Two years after his promotion as a battalion commander, Hamim was named as the commander of East Jakarta Military District on 4 July 2012. He was later replaced on 6 November 2013 and was transferred to the Indonesian Military Academy as the head of the social and linguistics department on 23 September 2014. He left the post on 6 May 2015 and was consecutively transferred to the Army Information Service and the Army Intelligence Center. From there, he was moved to South Sulawesi and became the assistant for intelligence affairs in the province's military region from 2020 until 26 March 2021.

On 1 April 2021, Hamim was installed as the chief of staff of the Merauke military region. While serving as the chief of staff, Hamim attended an armed forces teleconference at the end of 2021. During the teleconference, an incident occurred where Hamim was scolded by the commander-in-chief of the armed forces, Andika Perkasa, for using his phone and not listening to the commander-in-chief's speech. After the meeting's recording was publicized to the media, Hamim was dismissed from his post as chief of staff. The dismissal was made official through a decree dated 30 December 2021. He officially handed over his post to the new officeholder in early February 2022.

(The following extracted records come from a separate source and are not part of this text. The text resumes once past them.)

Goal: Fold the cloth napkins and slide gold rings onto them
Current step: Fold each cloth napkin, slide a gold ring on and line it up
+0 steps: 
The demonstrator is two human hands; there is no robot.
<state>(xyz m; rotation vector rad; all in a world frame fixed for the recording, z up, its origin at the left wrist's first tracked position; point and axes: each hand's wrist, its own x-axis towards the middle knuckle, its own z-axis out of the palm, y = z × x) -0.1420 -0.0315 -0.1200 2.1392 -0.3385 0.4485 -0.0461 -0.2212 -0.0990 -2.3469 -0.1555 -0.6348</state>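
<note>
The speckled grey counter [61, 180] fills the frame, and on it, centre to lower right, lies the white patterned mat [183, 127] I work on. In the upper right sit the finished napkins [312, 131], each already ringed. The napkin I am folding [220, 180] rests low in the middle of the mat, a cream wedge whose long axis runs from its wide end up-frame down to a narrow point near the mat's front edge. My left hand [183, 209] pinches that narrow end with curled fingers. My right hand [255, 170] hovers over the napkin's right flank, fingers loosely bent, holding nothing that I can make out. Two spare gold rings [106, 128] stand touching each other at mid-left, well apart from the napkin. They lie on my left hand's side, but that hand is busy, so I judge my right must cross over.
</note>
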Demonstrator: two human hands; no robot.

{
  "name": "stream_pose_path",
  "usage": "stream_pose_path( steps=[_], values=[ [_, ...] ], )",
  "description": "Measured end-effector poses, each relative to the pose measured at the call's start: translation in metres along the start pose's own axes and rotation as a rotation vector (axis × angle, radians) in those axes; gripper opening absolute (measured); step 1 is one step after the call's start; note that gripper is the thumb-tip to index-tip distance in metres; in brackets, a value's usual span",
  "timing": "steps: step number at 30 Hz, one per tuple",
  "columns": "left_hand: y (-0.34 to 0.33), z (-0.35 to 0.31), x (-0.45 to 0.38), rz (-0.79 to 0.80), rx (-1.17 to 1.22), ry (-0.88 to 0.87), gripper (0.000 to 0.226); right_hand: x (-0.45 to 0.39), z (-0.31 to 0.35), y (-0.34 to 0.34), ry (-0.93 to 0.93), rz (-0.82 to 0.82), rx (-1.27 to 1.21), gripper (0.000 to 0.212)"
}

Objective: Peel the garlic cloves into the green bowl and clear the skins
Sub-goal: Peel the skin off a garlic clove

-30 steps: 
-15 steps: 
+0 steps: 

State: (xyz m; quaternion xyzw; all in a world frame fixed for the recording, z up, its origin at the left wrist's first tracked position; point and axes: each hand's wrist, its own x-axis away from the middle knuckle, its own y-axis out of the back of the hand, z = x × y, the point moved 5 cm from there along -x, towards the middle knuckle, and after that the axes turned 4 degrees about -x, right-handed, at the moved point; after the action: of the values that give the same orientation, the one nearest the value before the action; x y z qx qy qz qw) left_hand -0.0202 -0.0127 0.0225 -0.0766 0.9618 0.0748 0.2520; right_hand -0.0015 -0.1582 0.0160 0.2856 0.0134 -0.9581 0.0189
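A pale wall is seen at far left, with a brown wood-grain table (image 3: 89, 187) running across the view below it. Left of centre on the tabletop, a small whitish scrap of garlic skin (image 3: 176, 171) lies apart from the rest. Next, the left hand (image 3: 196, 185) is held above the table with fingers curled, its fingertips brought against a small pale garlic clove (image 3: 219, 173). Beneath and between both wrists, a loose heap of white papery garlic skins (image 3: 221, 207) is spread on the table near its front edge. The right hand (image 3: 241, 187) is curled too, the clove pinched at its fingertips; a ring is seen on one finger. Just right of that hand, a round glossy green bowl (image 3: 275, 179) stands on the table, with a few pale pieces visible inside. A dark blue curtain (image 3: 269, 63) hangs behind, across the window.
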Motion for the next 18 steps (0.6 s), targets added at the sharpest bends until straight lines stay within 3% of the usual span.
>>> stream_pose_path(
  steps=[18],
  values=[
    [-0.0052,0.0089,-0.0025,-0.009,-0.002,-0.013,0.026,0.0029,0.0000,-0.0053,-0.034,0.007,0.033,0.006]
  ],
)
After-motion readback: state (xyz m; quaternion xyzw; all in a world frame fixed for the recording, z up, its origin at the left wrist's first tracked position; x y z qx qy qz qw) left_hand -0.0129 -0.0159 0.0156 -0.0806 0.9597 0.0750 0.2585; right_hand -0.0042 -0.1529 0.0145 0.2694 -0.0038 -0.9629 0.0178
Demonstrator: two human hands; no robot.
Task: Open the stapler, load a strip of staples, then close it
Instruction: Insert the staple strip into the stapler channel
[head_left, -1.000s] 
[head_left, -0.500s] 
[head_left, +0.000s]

Upon his dismissal from the post, Hamim was named as the Secretary of the Army Information Services. Less than three months later, on 29 July 2022, the commander-in-chief of the armed forces named him as the Chief of the Army Information Services, a position commonly known as the army spokesperson. He was installed for the position on 3 September 2022 and was promoted to brigadier general on 14 October 2022.

In his capacity as the head of the army's information center, Hamim was tasked to lead the effort of the army's information center to recover the army's Twitter account, which had been hacked since August. The information center managed to recover the account in mid-September. In response to the hacking incident, Hamim announced that the army would improve their cyber security.

Hamim handed over his position as the Chief of the Army Information Services on 31 October 2023 to Kristomei Sianturi and became the expert staff for environment to the army chief of staff. Afterwards, Hamim was appointed as the chief of expert staffs to the Commander of the Army Strategic Reserve Command on 22 March and officially assumed the post on 19 April. Hamim received an honorary Army Strategic Reserve Command brevet on 16 October 2024.